** PROBLEM TO SOLVE **
Quote only the lines from the top of the listing below down to and including the line with "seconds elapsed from".

** RECORDED DATA **

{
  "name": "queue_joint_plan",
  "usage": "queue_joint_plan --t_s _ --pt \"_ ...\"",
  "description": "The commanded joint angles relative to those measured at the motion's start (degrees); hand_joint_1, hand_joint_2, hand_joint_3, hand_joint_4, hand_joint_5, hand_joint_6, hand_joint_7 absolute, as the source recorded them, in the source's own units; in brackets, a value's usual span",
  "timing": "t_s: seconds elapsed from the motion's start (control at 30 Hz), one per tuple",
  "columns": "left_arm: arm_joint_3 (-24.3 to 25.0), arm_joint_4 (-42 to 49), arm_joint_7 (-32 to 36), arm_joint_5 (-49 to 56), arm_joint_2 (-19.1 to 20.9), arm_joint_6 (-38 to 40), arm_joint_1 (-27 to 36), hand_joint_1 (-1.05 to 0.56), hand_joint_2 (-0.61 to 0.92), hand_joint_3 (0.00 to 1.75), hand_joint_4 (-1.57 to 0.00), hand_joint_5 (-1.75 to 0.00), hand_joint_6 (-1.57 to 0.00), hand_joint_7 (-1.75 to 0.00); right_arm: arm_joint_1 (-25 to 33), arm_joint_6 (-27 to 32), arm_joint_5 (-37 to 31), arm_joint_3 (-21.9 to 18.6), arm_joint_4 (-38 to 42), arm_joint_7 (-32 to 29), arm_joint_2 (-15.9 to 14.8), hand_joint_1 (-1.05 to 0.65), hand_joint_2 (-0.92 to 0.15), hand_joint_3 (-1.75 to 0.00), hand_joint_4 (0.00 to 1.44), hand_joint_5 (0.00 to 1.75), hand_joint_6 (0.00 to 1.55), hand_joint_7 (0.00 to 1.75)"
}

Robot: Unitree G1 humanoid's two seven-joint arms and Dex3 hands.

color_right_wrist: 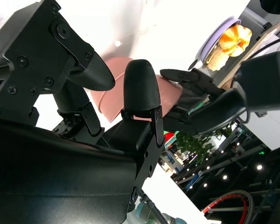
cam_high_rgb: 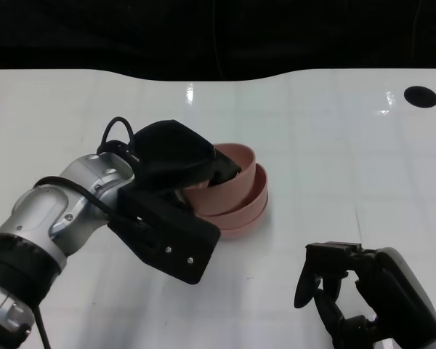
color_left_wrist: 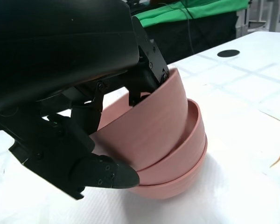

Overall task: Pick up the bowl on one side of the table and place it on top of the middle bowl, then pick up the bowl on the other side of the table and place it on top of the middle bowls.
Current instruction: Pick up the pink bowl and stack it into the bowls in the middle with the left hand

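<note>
**A:** Head view first. What's my left hand [cam_high_rgb: 176, 163] doing?

**B:** It's over the middle of the counter [cam_high_rgb: 334, 145], clamped on the top bowl [cam_high_rgb: 236, 163], which sits tilted in the pink stack [cam_high_rgb: 240, 207]. The hand comes in from the stack's left, with the raised part of the rim under it and the low side sunk into the bowls beneath, away from the hand.

**A:** And my right hand [cam_high_rgb: 349, 291]?

**B:** Low at the near right, well apart from the stack, holding nothing, fingers loosely curled. The left is the nearer one by far. No bowl lies out at either side in this view, so I judge this one is the last.

**A:** Left wrist view?

**B:** The fingers [color_left_wrist: 147, 70] hook over the rim of the top bowl [color_left_wrist: 149, 121]; another finger presses its outer wall from below. It leans steeply, upper rim toward the hand. Two bowls nest under it on the counter.

**A:** So the move turns on that tilt.

**B:** I'd say so: the hand-side rim has to come down before the bowl sits level. There's open white counter all round, and the far edge is a good way off.

**A:** Right wrist view?

**B:** Mostly my own black fingers [color_right_wrist: 140, 88], apart and empty. Past them, a slice of pink bowl [color_right_wrist: 113, 98] with the left hand [color_right_wrist: 200, 105] on it.
</note>
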Motion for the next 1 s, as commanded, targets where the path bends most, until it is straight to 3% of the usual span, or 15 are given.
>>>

** ANSWER BOX **
{
  "name": "queue_joint_plan",
  "usage": "queue_joint_plan --t_s _ --pt \"_ ...\"",
  "description": "The commanded joint angles relative to those measured at the motion's start (degrees); hand_joint_1, hand_joint_2, hand_joint_3, hand_joint_4, hand_joint_5, hand_joint_6, hand_joint_7 absolute, as the source recorded them, in the source's own units; in brackets, a value's usual span",
  "timing": "t_s: seconds elapsed from the motion's start (control at 30 Hz), one per tuple",

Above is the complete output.